**WORK TASK**
Retype, exactly as they appear below, the lines between the line holding "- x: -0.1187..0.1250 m" and the line holding "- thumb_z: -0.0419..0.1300", both ends included.
------------------------------------------------------------------------
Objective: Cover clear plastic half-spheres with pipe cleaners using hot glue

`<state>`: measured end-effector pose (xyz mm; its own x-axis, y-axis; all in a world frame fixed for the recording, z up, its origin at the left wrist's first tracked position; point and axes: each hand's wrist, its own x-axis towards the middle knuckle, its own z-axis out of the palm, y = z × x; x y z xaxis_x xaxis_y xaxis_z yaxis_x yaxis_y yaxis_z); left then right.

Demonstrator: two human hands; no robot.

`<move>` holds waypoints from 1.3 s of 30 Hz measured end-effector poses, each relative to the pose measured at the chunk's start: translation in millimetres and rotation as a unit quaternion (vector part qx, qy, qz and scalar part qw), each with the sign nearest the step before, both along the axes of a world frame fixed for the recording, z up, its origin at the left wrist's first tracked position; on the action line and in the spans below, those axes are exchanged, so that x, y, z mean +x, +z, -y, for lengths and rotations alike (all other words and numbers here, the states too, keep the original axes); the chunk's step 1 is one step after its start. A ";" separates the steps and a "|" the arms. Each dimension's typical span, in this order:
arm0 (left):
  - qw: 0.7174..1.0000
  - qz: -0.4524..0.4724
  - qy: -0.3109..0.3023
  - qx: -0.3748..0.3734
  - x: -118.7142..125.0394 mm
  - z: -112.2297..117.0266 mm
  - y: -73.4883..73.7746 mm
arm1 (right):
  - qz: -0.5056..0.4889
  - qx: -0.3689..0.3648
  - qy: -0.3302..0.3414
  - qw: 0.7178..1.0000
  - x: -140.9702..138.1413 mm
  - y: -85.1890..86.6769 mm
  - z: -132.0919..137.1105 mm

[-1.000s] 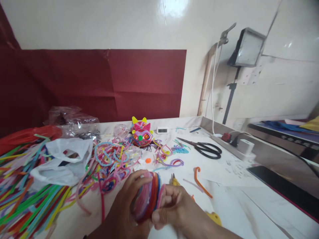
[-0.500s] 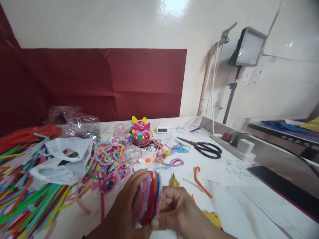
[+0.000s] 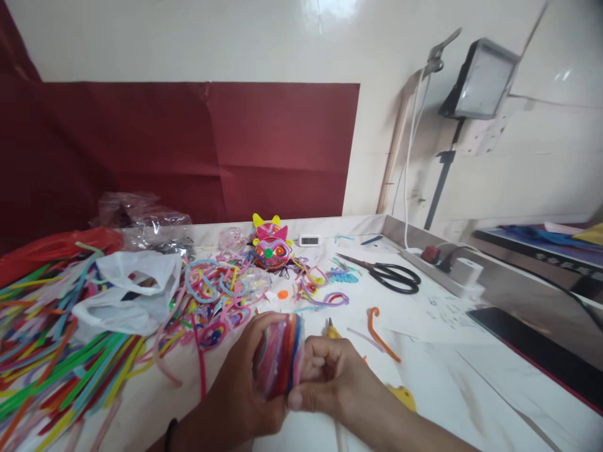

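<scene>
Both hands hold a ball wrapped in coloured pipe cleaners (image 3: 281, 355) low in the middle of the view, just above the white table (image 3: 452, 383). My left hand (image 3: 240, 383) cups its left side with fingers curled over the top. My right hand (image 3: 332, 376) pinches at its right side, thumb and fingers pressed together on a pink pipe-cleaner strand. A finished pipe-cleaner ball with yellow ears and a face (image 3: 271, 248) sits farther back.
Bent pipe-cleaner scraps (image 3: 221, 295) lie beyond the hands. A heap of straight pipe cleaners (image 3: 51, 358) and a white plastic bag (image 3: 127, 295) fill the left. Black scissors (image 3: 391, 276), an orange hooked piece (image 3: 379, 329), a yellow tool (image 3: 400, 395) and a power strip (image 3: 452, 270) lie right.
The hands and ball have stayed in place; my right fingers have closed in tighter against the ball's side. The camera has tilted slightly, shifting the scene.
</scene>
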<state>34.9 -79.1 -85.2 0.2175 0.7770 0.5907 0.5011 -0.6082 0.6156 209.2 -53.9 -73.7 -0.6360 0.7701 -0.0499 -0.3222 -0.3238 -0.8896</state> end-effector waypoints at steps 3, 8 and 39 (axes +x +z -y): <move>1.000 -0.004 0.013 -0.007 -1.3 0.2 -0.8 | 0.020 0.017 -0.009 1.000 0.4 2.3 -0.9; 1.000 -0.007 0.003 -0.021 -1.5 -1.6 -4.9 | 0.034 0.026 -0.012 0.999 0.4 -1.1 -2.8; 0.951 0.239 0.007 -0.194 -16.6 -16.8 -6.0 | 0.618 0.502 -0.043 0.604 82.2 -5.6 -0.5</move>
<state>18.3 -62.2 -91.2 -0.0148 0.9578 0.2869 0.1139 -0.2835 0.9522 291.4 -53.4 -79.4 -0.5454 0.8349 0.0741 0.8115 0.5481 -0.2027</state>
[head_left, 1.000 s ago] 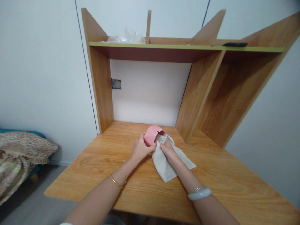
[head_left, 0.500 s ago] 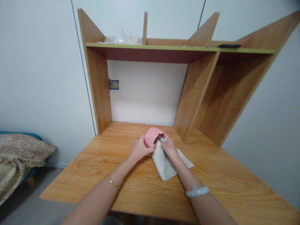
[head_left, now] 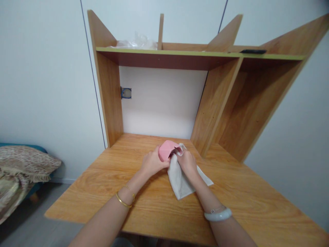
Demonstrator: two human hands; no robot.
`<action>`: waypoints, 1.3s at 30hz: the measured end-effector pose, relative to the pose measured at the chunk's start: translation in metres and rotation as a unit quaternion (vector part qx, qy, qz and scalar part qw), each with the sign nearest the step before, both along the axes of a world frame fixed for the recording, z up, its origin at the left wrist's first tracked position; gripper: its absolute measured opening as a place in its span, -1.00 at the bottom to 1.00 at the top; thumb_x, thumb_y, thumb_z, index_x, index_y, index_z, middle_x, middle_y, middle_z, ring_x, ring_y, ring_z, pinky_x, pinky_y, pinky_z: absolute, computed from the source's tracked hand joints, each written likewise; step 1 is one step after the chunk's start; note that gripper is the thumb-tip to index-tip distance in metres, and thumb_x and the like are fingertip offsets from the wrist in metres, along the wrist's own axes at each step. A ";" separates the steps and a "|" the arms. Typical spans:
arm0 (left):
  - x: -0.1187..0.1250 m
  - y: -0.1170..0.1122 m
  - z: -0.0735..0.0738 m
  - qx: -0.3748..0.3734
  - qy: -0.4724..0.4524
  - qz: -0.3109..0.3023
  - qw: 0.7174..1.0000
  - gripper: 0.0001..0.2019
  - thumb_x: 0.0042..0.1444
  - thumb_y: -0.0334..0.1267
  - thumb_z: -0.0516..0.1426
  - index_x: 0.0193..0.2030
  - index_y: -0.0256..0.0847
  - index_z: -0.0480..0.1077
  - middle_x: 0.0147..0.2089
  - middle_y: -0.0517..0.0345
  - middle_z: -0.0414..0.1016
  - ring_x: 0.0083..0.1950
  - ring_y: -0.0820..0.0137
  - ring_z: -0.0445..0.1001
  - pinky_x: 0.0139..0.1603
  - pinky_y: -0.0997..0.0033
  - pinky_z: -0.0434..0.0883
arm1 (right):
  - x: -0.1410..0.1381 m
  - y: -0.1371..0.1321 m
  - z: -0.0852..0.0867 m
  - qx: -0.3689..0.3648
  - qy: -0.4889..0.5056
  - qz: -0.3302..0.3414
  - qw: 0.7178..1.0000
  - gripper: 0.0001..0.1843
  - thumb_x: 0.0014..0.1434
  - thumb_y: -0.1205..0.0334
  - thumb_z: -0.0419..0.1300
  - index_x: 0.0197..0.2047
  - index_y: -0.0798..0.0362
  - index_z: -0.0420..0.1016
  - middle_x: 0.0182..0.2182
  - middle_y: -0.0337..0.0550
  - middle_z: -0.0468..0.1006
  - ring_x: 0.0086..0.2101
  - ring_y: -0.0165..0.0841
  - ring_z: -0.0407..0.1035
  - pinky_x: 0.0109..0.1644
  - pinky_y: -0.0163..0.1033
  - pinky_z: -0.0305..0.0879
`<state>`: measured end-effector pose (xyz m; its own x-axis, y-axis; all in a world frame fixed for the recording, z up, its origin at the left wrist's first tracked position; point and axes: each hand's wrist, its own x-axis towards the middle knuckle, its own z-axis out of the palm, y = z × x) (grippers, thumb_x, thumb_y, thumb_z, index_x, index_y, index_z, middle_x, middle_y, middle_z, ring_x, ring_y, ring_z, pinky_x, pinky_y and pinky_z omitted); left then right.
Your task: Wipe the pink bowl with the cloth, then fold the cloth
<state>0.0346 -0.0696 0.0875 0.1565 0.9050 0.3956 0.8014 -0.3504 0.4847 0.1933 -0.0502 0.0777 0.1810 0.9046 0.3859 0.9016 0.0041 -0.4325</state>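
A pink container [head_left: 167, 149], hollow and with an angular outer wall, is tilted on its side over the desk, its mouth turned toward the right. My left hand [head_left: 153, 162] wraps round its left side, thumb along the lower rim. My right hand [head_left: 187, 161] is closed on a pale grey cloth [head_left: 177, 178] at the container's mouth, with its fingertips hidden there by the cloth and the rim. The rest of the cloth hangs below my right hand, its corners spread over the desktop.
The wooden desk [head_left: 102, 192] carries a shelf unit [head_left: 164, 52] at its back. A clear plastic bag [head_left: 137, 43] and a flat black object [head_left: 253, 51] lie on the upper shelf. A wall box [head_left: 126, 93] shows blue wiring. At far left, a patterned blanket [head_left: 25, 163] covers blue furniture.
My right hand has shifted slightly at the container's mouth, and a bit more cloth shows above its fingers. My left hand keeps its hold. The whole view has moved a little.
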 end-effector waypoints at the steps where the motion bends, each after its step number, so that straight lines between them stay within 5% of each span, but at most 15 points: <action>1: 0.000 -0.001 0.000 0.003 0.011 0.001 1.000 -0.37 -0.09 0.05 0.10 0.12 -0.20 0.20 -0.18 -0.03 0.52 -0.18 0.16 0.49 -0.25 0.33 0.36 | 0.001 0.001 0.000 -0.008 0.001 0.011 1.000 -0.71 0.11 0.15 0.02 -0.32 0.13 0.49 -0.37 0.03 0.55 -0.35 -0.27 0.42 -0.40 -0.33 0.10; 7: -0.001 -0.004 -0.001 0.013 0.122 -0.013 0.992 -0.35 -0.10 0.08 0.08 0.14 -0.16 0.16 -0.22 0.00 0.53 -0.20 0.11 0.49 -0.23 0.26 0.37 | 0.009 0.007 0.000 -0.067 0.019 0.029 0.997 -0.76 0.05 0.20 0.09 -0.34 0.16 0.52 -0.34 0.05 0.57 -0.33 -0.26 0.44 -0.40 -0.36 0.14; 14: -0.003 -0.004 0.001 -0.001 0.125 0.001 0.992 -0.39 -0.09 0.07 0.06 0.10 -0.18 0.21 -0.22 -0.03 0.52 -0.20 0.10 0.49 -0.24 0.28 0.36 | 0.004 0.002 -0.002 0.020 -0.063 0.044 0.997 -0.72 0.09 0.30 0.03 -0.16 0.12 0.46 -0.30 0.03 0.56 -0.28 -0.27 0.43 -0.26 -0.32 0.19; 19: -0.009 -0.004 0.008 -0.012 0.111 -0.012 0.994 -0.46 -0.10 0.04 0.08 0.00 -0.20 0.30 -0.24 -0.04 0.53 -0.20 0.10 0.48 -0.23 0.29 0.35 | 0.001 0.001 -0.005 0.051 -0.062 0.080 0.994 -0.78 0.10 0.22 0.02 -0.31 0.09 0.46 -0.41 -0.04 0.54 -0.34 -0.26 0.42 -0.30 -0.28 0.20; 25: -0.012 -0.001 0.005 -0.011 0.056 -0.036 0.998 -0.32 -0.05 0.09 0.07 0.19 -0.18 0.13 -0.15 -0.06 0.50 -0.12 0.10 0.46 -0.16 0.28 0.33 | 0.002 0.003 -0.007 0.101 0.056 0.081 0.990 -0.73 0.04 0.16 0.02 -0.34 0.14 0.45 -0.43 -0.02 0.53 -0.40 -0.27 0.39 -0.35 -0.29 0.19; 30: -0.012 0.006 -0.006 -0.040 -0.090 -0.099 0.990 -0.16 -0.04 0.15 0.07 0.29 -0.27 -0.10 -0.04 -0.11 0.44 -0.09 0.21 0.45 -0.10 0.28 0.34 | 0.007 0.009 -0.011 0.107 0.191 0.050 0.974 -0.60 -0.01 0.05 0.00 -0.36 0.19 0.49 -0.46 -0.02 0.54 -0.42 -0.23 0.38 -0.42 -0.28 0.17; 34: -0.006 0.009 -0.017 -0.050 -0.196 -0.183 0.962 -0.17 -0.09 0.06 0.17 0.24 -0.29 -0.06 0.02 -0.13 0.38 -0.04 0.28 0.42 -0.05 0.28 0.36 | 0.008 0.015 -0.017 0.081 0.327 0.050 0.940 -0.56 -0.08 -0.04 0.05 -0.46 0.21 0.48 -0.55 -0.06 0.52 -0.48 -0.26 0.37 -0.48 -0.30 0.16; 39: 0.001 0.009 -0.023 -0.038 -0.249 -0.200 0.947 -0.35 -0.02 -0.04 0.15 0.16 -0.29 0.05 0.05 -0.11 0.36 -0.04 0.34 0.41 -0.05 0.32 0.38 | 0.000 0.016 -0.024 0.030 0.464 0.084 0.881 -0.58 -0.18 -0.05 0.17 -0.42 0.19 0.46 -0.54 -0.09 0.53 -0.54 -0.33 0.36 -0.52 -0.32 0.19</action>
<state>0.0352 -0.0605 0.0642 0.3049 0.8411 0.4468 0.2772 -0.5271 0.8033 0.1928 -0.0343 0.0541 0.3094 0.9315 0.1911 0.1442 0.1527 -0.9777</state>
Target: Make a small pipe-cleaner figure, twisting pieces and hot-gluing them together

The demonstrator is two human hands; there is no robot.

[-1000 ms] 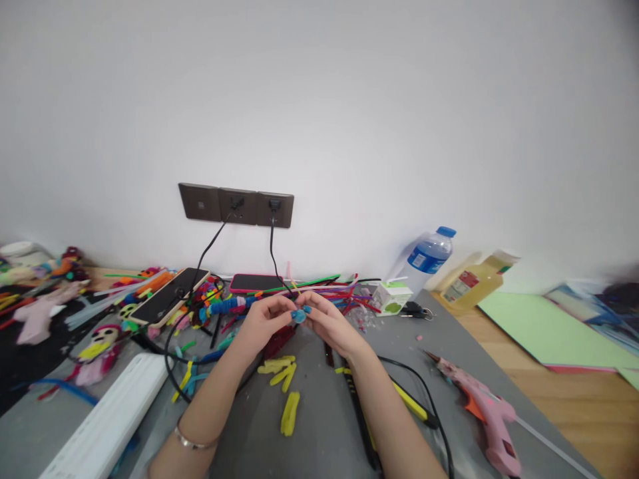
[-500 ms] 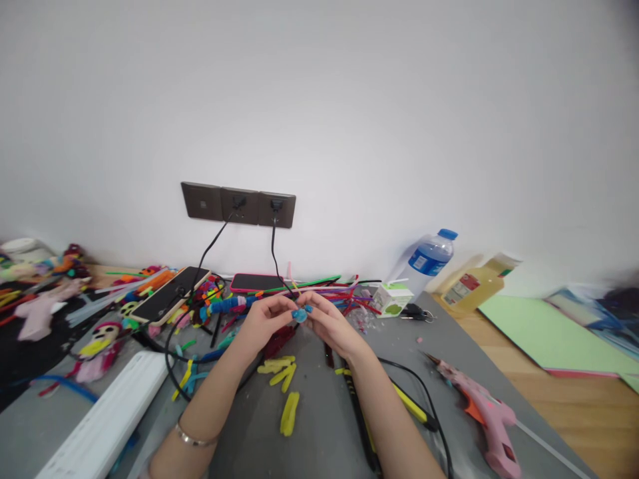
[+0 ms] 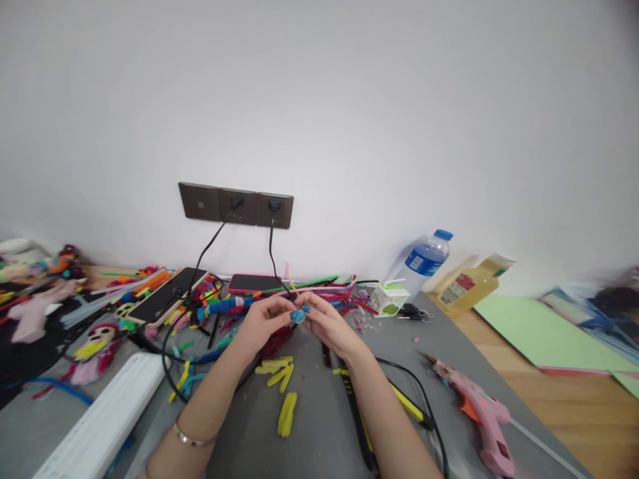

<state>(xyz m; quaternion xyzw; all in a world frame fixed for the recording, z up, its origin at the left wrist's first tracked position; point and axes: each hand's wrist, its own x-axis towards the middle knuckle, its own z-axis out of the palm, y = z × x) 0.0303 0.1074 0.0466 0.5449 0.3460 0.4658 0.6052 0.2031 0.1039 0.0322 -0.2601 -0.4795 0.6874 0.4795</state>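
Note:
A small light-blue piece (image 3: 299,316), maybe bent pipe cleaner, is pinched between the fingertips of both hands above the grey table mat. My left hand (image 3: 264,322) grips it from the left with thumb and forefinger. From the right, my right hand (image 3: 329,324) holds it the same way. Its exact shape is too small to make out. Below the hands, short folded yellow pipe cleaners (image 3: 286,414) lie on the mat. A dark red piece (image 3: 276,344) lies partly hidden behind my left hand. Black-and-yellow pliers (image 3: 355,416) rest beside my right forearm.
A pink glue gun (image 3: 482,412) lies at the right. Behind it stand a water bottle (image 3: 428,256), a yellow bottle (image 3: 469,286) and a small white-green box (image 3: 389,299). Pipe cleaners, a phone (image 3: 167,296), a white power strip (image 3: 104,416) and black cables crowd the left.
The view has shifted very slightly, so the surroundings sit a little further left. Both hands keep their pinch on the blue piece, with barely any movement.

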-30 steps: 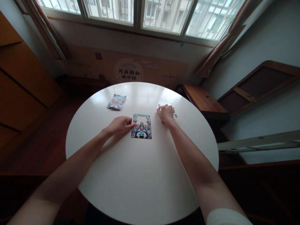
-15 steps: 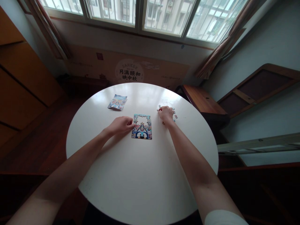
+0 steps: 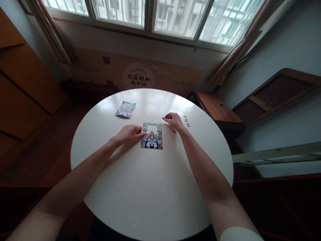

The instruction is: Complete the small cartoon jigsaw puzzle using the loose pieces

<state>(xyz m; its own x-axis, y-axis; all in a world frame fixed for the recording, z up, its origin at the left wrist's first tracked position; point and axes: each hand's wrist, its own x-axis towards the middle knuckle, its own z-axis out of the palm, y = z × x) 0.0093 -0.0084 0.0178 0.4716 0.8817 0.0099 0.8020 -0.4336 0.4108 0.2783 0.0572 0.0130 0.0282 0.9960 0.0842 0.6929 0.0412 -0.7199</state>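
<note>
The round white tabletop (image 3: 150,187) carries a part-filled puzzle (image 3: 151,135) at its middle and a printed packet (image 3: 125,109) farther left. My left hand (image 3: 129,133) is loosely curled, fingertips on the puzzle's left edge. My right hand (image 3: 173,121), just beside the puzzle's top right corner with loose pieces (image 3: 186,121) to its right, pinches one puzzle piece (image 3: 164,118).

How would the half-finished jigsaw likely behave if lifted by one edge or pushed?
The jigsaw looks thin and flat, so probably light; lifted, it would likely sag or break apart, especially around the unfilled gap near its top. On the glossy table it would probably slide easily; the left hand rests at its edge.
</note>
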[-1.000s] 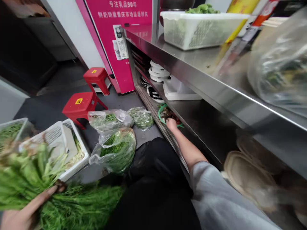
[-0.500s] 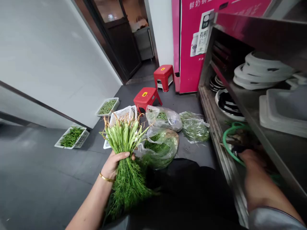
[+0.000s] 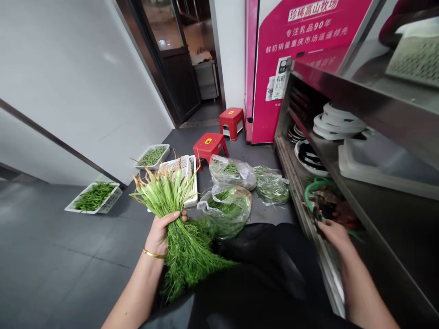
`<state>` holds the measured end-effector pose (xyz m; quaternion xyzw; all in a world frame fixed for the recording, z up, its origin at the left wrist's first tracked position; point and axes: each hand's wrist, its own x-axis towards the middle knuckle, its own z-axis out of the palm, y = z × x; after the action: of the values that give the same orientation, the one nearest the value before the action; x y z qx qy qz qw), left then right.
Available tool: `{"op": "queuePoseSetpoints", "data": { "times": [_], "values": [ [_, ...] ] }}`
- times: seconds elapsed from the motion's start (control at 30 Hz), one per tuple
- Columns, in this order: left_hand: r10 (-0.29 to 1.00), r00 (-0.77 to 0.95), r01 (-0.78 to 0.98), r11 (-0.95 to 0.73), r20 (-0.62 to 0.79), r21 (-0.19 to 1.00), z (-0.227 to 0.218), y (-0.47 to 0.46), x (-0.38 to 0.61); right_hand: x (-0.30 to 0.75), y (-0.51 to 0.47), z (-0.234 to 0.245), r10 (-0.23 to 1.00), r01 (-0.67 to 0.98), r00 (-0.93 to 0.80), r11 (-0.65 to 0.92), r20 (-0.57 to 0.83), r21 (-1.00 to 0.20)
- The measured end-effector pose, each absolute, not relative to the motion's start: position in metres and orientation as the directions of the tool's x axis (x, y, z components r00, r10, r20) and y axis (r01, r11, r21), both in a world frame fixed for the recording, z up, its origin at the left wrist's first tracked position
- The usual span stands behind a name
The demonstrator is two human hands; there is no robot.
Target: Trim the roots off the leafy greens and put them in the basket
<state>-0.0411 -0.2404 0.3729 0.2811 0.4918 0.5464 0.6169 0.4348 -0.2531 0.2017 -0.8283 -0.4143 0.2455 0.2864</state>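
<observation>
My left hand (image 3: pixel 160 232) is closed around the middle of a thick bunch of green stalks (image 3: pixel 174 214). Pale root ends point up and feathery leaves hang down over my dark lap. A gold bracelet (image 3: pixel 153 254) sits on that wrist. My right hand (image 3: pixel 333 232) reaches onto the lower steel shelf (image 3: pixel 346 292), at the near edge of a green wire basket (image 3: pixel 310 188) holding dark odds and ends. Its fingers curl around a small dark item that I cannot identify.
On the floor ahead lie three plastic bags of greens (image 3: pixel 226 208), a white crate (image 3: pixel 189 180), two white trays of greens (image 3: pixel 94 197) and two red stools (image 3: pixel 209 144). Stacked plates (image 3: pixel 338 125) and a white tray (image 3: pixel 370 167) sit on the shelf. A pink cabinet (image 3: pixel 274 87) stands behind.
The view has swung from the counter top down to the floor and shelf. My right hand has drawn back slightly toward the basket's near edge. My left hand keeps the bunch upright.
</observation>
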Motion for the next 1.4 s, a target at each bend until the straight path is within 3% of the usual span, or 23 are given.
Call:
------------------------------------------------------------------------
**WRITTEN SOLUTION**
  - x: -0.1187..0.1250 m
  - y: -0.1170..0.1122 m
  - z: -0.0735..0.0738 m
  - qx: -0.3748..0.3734
  - qy: -0.4724..0.4524
  - qz: -0.3109..0.3023
  - qw: 0.7174..1.0000
  - gripper: 0.0001..0.2019
  - thumb_x: 0.0042..0.1444
  - thumb_y: -0.0334..0.1267
  - thumb_z: -0.0516..0.1426
  - index_x: 0.0193..0.2030
  - index_y: -0.0256..0.0847
  - index_z: -0.0480..0.1077
  - middle_x: 0.0147..0.2089
  - middle_y: -0.0517..0.0345
  - middle_z: -0.0414..0.1016
  - ring_x: 0.0083..0.1950
  - ring_y: -0.0820..0.0137
  - ring_z: -0.0445..0.1001
  - pinky_x: 0.0139..0.1603
  - pinky_y: -0.0997..0.0033
  - pinky_z: -0.0434..0.0883
arm1 (right):
  - x: -0.1410..0.1381 m
  - y: -0.1371..0.1321 m
  - z: -0.0852..0.0867 m
  - qx: -0.3689..0.3648
  - qy: -0.4889..0.5056
  - qz: -0.3302..0.3414
  - qw: 0.7178..1.0000
  - gripper: 0.0001..0.1843
  - thumb_x: 0.0014..0.1434
  - thumb_y: -0.1205..0.0334
  - thumb_z: -0.0419..0.1300

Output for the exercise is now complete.